Ilyas partage son point de vue sur le rôle important du soutien par les pair.es dans sa poursuite du rétablissement.
Comment se fait-il que certaines personnes nous comprennent tandis que d’autres nous déplaisent simplement, quel type de personne peut réellement comprendre ce que nous avons vécu et comment pouvons-nous trouver des personnes qui sont mieux adaptées à ce rôle?
Dans ce billet, je vais démontrer l’importance du soutien par les pair.es dans les services d’intervention précoce pour répondre à ce besoin.
Commençons avec une définition de base du soutien par les pair.es. Le document Le soutien par les pairs : une nécessité de la Commission de la santé mentale du Canada définit le soutient par les pair.es comme « tout soutien organisé offert par et pour des personnes ayant des problèmes de santé mentale ou des maladies mentales » et quoique cela constitue un bon point de départ, je crois qu’une certaine élaboration est de mise. Dans les services d’intervention précoce en psychose (IPP), un.e pair.e aidant.e est plus qu’une personne qui a traversé des situations similaires dans son parcours en santé mentale. Elle est aussi formée pour soutenir la personne qu’elle écoute. Autant que « pauvre est le charpentier qui n’a pas d’outil », un charpentier doit aussi savoir comment utiliser ces outils; une personne qui a plein d’expérience vécue mais ne sait pas comment utiliser ses expériences pour connecter avec quelqu’un d’autre peut aussi bien faire plus de mal que de bien.

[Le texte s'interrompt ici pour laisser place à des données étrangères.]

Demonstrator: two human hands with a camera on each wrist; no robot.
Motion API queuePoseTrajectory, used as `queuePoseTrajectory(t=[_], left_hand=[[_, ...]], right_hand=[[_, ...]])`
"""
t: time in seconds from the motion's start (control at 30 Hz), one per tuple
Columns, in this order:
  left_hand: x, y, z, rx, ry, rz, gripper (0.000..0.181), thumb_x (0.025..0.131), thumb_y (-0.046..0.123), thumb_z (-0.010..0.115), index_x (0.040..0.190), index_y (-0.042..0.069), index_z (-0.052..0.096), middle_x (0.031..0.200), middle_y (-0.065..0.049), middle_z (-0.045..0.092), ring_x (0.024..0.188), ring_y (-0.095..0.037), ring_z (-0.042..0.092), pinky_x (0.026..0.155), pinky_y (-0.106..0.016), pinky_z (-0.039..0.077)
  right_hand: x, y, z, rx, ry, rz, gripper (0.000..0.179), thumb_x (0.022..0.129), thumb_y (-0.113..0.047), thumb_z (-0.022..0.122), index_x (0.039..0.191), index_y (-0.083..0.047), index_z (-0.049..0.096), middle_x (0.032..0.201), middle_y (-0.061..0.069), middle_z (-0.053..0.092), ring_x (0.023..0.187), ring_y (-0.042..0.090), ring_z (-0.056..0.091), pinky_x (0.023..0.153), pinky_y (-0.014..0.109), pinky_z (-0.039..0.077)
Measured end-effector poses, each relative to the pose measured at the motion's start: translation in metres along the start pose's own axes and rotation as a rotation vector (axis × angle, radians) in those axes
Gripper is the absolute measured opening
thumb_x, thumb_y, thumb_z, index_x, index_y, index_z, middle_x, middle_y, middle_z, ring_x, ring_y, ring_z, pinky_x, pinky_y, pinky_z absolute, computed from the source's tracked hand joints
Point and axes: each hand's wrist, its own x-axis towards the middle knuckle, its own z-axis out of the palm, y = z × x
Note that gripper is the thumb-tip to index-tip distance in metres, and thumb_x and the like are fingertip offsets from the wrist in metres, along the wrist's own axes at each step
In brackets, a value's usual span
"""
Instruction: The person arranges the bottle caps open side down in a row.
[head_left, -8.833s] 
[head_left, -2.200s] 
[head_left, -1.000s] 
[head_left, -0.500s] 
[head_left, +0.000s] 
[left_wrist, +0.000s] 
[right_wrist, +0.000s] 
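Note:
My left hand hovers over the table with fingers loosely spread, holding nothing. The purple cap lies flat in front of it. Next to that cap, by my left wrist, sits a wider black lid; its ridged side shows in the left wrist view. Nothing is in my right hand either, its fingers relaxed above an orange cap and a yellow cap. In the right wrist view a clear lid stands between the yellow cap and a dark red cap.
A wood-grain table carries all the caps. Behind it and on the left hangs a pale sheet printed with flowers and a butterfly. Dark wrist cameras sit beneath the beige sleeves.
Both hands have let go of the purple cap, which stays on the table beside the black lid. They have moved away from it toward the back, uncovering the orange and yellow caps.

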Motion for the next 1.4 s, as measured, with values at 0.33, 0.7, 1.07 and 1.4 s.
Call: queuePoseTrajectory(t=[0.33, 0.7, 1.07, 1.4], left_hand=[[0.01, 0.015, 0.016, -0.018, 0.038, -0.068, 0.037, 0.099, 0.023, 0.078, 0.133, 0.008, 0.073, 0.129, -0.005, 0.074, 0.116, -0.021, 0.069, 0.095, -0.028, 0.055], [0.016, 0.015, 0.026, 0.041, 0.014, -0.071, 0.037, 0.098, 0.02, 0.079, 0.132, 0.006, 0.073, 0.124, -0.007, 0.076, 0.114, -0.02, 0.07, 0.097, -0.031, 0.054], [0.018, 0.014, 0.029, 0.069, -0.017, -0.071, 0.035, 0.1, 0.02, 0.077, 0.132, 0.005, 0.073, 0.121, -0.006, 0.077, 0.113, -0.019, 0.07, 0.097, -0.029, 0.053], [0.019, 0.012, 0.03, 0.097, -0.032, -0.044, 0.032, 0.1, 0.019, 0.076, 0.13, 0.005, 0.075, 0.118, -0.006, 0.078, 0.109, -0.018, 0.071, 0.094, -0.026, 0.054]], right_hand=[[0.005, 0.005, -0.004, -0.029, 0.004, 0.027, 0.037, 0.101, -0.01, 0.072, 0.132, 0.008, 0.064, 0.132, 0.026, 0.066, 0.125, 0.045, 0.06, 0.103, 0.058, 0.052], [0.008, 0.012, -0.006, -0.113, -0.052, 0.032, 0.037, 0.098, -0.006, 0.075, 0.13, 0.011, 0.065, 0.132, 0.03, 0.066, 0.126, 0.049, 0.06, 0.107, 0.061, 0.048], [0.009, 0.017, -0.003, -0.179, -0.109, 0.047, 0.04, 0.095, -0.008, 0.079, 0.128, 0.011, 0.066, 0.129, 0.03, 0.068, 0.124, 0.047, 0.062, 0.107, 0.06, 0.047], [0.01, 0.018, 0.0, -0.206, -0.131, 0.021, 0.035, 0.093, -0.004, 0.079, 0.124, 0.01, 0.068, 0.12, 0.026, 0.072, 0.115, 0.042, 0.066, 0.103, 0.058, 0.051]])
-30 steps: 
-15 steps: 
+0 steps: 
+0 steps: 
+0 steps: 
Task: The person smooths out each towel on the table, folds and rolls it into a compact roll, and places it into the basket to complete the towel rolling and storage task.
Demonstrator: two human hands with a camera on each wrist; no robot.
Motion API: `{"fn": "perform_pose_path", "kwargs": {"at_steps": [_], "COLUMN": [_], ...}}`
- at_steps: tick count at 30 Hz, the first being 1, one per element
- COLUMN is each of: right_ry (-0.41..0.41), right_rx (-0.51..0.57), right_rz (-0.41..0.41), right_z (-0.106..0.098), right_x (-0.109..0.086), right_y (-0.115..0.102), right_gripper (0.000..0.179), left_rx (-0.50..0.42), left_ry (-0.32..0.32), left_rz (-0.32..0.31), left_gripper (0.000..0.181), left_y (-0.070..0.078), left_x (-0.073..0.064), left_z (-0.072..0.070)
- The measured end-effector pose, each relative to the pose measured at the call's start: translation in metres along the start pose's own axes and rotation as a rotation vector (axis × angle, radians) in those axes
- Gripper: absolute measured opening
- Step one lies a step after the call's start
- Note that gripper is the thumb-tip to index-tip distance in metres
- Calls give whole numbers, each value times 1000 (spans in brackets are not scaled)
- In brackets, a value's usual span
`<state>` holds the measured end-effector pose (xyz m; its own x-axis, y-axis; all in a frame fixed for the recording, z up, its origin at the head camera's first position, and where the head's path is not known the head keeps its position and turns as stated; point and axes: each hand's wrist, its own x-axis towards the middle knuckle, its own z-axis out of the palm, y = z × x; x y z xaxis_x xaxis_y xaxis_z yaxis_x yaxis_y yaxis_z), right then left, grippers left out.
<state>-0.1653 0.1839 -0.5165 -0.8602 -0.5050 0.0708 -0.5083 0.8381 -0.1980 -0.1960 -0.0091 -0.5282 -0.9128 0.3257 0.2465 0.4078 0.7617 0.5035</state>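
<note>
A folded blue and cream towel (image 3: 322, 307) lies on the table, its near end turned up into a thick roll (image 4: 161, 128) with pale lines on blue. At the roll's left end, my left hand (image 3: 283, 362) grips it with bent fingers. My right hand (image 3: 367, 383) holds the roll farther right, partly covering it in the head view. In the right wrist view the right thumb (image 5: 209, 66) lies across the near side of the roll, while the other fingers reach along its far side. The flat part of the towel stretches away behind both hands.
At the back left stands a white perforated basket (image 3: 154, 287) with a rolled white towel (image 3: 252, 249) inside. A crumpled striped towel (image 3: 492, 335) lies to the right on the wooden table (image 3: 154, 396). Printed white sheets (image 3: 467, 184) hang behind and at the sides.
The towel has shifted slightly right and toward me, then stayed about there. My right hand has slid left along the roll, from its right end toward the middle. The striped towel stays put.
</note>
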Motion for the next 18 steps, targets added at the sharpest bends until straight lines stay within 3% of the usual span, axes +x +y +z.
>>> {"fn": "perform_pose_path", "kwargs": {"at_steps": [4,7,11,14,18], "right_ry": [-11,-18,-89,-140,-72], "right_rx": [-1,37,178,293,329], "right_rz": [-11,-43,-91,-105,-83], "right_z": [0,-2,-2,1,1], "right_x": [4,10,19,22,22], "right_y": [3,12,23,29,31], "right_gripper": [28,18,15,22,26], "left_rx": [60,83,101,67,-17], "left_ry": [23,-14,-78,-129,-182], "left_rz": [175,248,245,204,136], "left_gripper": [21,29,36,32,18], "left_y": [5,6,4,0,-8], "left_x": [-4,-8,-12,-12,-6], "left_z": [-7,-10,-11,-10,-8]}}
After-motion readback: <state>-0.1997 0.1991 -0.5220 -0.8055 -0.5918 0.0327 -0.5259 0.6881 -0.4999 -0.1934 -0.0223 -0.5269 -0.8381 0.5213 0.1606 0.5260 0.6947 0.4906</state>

La base de toute relation entre les pair.es n’est que cela, la relation. L’article de revue Peer support among persons with severe mental illnesses: a review of evidence and experience de Davidson nous démontre que les services offerts par les pair.es produisent de meilleurs résultats en termes d’engagement des client.es difficiles à rejoindre, de réduction des taux d’hospitalisation et de jours d’hospitalisation, d’une diminution de la consommation de substances par les personnes ayant des troubles de consommation concomitants, et ce uniquement pour les postes où le/la pair.e est dans une position conventionnelle de santé mentale. Le fait d’avoir une personne qui a eu des expériences similaires augmente la capacité de quelqu’un à faire preuve d’empathie envers une autre personne dans une situation semblable. Cette personne n’a pas à s’imaginer l’expérience de vivre une psychose, elle peut simplement penser à quand cela lui arrivait. Le même article décrit comment l’idée alors (et parfois encore) répandue d’un « traitement moral » dans les anciens hôpitaux psychiatriques a été démantelée en partie en engageant des personnes ayant de l’expérience vécue :
« Autant que possible, tous les servants sont choisis parmi les patients en santé mentale. Ils sont sans doute mieux adaptés à ce travail exigeant parce qu’ils sont habituellement plus doux, honnêtes et humains » – Jean Baptiste Pussin, dans une lettre à Philippe Pinel en 1793
Qu’en est-il alors du contexte de nos jours? Ne sommes-nous pas différent.es des brutes de l’histoire? Et bien, dans une étude parue en 2017 intitulée Exploring the impact of peer support in early intervention in psychosis, il semble que des méthodes similaires pourraient guérir notre « folie » actuelle. Dans une analyse qualitative du soutien par les pair.es dans des contextes d’IPP, les chercheur.es ont constaté que [le soutien par les pair.es] dans le [service d’IPP] actuel était lié à une amélioration de l’engagement dans les services et une meilleure compréhension entre les fournisseurs.euses de services et la clientèle, qui à leur tour étaient liés à de meilleurs résultats pour la clientèle (telle une réduction de la durée de la psychose non traitée). En d’autres termes, de pouvoir comprendre la personne qui est assise devant eux/elles leur a permis de mieux les impliquer dans leurs soins et de minimiser la durée pendant laquelle les personnes n’ont pas pu obtenir de traitement pour leur maladie.
Maintenant, j’ai beaucoup parlé de psychose et de soutien par les pair.es et c’est très beau tout ça, mais pourquoi devriez-vous vous en soucier? Quelle expertise ai-je pour écrire à ce sujet? Ma réponse : de l’expérience vécue.
J’ai reçu le diagnostic d’un premier épisode de psychose à l’âge de 20 ans et ai eu la chance d’être référé à une équipe d’IPP. En fait, trois pour être exact. Les deux premières étaient des services conventionnels avec des clinicien.nes qualifié.es ayant plusieurs années d’expérience, mais dans la troisième, j’ai rencontré une paire qui avait traversé des étapes semblables aux miennes et qui a pu m’aider à me remettre en contexte dans la société. Au final, il n’y a pas de chose singulière qui a tout amélioré pour moi, aucune chose qui m’a « guéri », mais il y a eu une personne qui m’a montré par son existence même que ma vie n’était pas finie simplement parce que j’avais vécu un épisode de psychose. Et cette personne était ma paire aidante.